Problem description >>
What you write should be an exact copy of the material, from its first line through the line containing "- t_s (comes".

Information provided >>
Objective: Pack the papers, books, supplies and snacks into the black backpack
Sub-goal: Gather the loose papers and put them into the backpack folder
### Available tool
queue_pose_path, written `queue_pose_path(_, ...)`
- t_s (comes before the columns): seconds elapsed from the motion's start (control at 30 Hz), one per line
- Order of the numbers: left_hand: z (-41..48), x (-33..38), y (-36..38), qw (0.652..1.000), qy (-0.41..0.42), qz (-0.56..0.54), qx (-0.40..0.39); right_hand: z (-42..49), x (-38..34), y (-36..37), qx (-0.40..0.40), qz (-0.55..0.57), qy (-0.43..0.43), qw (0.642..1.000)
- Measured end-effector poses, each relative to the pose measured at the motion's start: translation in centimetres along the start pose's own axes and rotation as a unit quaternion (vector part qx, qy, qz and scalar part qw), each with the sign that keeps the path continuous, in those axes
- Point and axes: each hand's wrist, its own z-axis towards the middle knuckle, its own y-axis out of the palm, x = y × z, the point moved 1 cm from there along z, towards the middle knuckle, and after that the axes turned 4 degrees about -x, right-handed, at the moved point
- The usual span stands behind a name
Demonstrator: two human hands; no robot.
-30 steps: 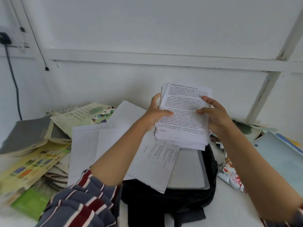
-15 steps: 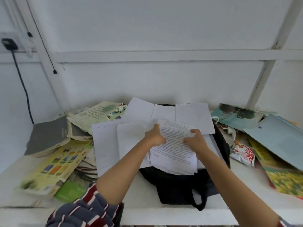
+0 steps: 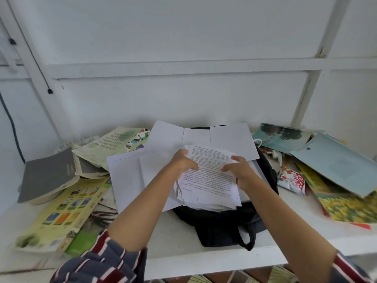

Response >>
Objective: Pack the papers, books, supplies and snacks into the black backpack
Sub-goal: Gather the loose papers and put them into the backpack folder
### Available tool
queue_pose_path, written `queue_pose_path(_, ...)`
- t_s (comes before the columns): seconds elapsed from the motion's start (control at 30 Hz), one per line

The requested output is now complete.